TDL users can access helpdesk support via a web form or e-mail during regular business hours. The helpdesk is staffed by Lance King of Texas Tech University, who works closely with the Austin and College Station technical staff.
The helpdesk fields all types and levels of queries, including questions about logging in and using a service’s features, as well as major technical concerns. Issues that require technical work beyond the scope of the helpdesk are escalated to the development team in Austin and College Station.
Next time you have a question you can’t find the answer to, don’t hesitate. Let TDL know your question, and the helpdesk staff can answer. ◊
Helpdesk e-mail: email@example.com
Helpdesk web form: http://www.tdl.org/support/helpdesk
Availability: Monday-Friday, 8:00 AM – 5:00 PM
Cultural DNA: Southwest Collection/Special Collections Library at Texas Tech focuses on music, sports
The Southwest Collection/Special Collections Library, a part of the Texas Tech University Libraries, which includes the main Library and the Architecture Library, considers the digitization of music and sports as one of its most important historical preservation endeavors.
The Crossroads of Music Archive is built on the understanding that music makes the most quintessential of human statements about our existence in the world. It is, in a very real sense, our cultural DNA. While music both pleases and satisfies us, it is important to scholars for other reasons. It is first and foremost a living history, recording the events of our lives, many of which it helps to create.
Some of the collections housed at the archive include the Don Caldwell tape collection, the Tommy and Charlene Hancock family archives, Joe Ely’s first demo and items from Sonny Curtis of the Crickets and renowned musician Terry Allen. Through exhibits, performances, publications and access to its collections of information and artifacts, the Crossroads of Music Archive makes that cultural DNA available to scholars, students and the public at large.
Similarly, the Sports Initiative recognizes that athletic competition has long been seen as a metaphor for life, private and public. The playing fields of our youth mirror the complexities and hurdles of our individual lives, just as the drama and spectacle of sports mirror the profound changes taking place in American life. From collections focused on six-man football to the explosion of women’s collegiate athletics to the ranks of professional competition, this initiative has positioned the SWC/SCL to play a vital role in collecting and preserving athletic history so that future generations may experience the heritage of American sport.

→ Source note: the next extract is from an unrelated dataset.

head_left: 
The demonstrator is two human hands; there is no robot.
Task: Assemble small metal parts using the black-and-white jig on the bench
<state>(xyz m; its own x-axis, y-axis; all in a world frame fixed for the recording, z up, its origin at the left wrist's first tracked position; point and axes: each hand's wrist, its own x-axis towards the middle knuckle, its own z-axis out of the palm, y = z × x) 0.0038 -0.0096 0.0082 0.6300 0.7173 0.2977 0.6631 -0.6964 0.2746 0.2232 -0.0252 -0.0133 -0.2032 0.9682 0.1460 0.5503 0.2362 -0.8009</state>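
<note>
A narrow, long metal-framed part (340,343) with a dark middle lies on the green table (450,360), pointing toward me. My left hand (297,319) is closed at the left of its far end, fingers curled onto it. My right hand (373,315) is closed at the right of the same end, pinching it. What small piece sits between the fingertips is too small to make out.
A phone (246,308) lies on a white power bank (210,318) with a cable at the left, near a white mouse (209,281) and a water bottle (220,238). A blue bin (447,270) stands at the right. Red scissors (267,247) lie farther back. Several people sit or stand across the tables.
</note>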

The Southwest Collection/Special Collections Library is today’s leader in preserving the history of the Southwest and is long known for holding the world’s largest collection of ranching records, as well as for its substantial natural history and water resource collections. Housed in one of the finest facilities in the nation, its collection numbers some 2,000 manuscripts, more than 1 million photographs, 75,000 noncirculating books, 4,000 oral histories and several thousand films. ◊
Contributed by Traci Havins and Andy Wilkinson, Texas Tech University Libraries
Upcoming training opportunities for TDL members—sign up now!

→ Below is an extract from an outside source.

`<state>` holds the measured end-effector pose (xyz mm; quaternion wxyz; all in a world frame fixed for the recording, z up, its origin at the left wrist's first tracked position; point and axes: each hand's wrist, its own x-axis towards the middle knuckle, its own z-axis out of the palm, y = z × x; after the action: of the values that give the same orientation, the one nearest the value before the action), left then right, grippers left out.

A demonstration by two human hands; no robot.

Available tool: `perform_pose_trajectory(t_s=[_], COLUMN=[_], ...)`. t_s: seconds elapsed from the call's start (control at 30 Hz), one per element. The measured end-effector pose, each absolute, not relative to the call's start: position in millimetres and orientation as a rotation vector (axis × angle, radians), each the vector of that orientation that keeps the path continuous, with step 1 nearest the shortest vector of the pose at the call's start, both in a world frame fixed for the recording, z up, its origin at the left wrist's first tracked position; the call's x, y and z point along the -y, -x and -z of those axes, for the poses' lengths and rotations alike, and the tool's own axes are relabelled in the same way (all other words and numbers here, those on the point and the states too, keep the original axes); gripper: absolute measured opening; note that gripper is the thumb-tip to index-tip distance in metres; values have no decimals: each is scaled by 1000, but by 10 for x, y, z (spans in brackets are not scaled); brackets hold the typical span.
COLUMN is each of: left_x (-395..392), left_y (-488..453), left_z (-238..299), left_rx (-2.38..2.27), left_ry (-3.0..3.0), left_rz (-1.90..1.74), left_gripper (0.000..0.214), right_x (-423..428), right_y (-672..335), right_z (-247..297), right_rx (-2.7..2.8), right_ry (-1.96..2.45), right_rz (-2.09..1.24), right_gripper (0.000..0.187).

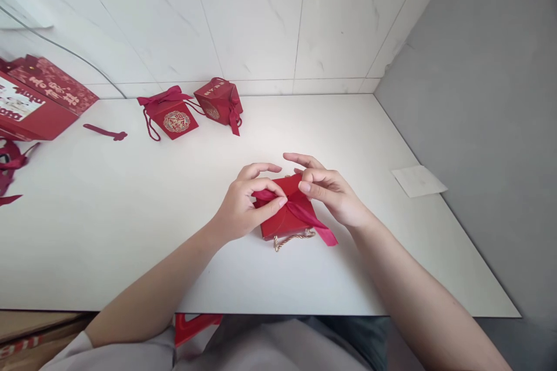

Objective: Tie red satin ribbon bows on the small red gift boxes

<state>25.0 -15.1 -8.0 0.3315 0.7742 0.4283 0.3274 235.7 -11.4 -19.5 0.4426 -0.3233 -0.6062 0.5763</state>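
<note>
Gray cloth [278, 353] is closest. Red box [278, 225] sits on the table [130, 214] btwn the hands. L hand [243, 204] pinches the pink ribbon [304, 215] mid-box. R hand [337, 194] is over the box's right side; can't tell if it grips. Ribbon slants; loose end points down-right, nearer R.

From here the left hand [246, 203] covers the left part of the red gift box [278, 225], its thumb and fingertips concealing the middle of the magenta ribbon [319, 229], and I can't make out whether the right hand [337, 194] pinches anything behind its thumb. Over to the left, the large red carton [52, 110] and the ribboned red item [9, 168] are cut off by the edge of my view, while lettering on the gift box nearest the wall [225, 105] is too small to read.
</note>
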Motion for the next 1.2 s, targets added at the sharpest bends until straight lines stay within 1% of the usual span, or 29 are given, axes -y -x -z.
perform_pose_trajectory(t_s=[0.1, 0.17, 0.2, 0.3, 0.33, 0.37, 0.43, 0.5, 0.57, 0.67, 0.87, 1.0, 1.1, 1.2], left_x=[137, 102, 77, -12, -42, -70, -111, -130, -126, -95, -50, -38, -10, 25], left_y=[-242, -196, -158, 1, 61, 118, 206, 245, 234, 171, 119, 131, 134, 123], left_z=[59, 34, 17, -60, -90, -121, -178, -223, -251, -269, -256, -280, -313, -327], left_rx=[-1014, -1001, -1019, -1205, -1308, -1405, -1491, -1397, -1225, -1075, -1086, -1043, -909, -755], left_ry=[-2048, -2044, -2044, -2060, -2061, -2051, -1993, -1900, -1799, -1617, -1225, -1177, -1201, -1217], left_rz=[-753, -755, -781, -858, -837, -764, -502, -224, -63, -1, -15, -29, 136, 295], left_gripper=[9, 6, 10, 44, 50, 49, 37, 35, 38, 37, 42, 39, 40, 41], right_x=[86, 65, 55, 41, 42, 45, 55, 64, 68, 66, 76, 128, 177, 195], right_y=[-2350, -2363, -2374, -2417, -2429, -2440, -2451, -2451, -2447, -2446, -2430, -2391, -2377, -2379], right_z=[248, 269, 271, 250, 239, 230, 219, 218, 222, 227, 217, 157, 102, 78], right_rx=[1484, 1487, 1496, 1563, 1589, 1611, 1639, 1654, 1661, 1667, 1661, 1739, 1815, 1833], right_ry=[812, 840, 857, 875, 875, 878, 889, 900, 901, 905, 891, 936, 954, 944], right_rz=[-1450, -1447, -1440, -1435, -1440, -1446, -1454, -1456, -1458, -1460, -1468, -1313, -1192, -1225], right_gripper=[31, 31, 32, 38, 38, 35, 31, 28, 29, 29, 30, 33, 33, 33])
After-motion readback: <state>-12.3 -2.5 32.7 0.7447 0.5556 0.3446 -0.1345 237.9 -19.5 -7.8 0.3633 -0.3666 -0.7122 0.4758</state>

The Texas Digital Library will offer the following courses in April and May:
April 22, 2010 – DSpace Customization
An intermediate-level course for system administrators and repository managers. The course teaches skills for customizing the look-and-feel of DSpace repositories, as well as the display of repository data.

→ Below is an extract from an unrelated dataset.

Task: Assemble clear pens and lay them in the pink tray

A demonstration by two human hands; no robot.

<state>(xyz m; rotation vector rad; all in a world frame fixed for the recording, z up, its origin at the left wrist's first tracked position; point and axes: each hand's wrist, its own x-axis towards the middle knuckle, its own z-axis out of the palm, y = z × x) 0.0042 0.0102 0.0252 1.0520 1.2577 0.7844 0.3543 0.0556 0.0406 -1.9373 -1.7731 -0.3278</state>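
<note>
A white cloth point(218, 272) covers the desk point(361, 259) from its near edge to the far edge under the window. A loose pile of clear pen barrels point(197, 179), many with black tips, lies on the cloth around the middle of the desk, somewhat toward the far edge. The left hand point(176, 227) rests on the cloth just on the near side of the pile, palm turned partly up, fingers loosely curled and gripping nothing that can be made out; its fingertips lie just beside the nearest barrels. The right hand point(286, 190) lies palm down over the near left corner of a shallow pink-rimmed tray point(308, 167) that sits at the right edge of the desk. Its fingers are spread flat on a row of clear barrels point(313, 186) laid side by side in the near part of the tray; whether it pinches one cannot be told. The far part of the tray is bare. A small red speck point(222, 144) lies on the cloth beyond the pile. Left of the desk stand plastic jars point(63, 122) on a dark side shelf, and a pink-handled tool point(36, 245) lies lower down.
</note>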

May 27, 2010 – DSpace Systems
An advanced-level course for system administrators responsible for maintaining DSpace installations. The course covers topics such as backup and restoration, data protection, user authentication, and batch import procedures.
Both courses are full-day sessions (9 AM to 4 PM) and will take place in the Dutton Avenue Office & Parking Facility on the Baylor University campus. Registration for each course is $50.